In the year 1981, estate planning and second-to-die life insurance was in its infancy. The Economic Recovery Tax Act (ERTA) allowed an unlimited marital deduction between husband and wife for estate taxes. The first $175,000 was exempt from taxes, and life insurance in an irrevocable insurance trust would escape the 70 percent federal estate tax. Clients lined up to purchase second-to-die life insurance, as it could escape the federal estate tax, federal gift tax and federal income tax. Life insurance companies started offering second-to-die policies. Insurance agents did well in selling second-to-die policies and became estate planners.

The demise of estate planning

Then came the Economic Growth and Tax Relief Reconciliation Act (EGTRRA) in 2001. The estate tax exemption rose to 3.5 million and was eliminated in 2010. The number of estate tax returns fell from 50,000 in 2001 to 1,760 in 2011. Second-to-die? Who needs it?

Then came the American Taxpayer Relief Act in 2012. Today the exemption amount is $5,250,000. With a married couple it is $10,500,000. Life insurance trusts are dead for most Americans.

Long live retirement planning!

But what about income taxes? Payroll taxes begin at dollar one and amount to 15.3 percent of income when you add the employer and employee contribution. Obamacare taxes are 3.8 percent, and federal income taxes rise to 39.6 percent on single filers over $400,000. Pension plans are being set up using life insurance products to minimize income taxes. Life insurance is also used as a supplemental retirement plan. Annuity products are used as they are tax-favored.

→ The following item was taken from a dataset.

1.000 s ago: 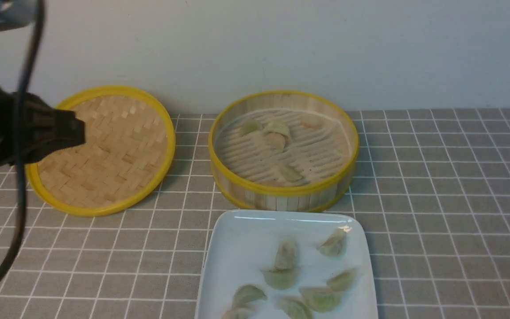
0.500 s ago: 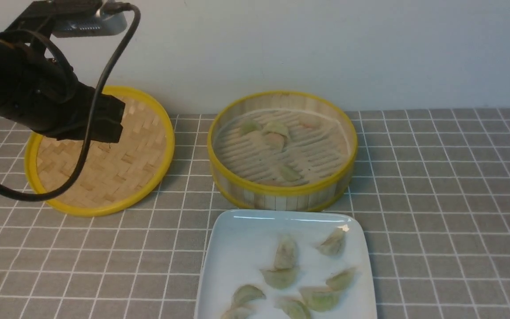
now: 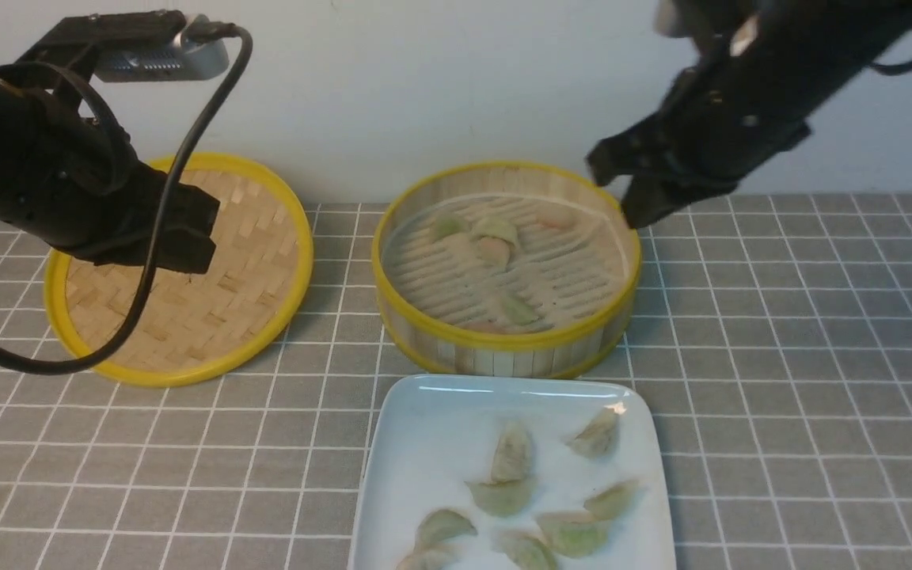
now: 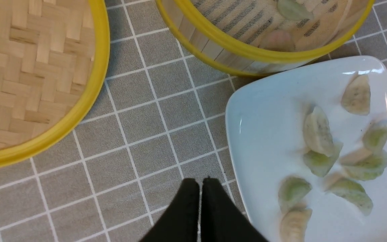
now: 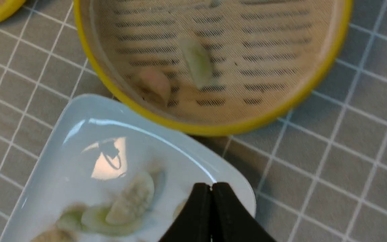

If you are a producer today, you must know about the retirement planning industry. Baby boomers — who have not saved enough for retirement — are turning age 65 at a rate of 10,000 people per day. Retirement planning and insurance products used for retirement are totally different then ones used for estate planning. It is now time to become involved with the new wave of retirement planning.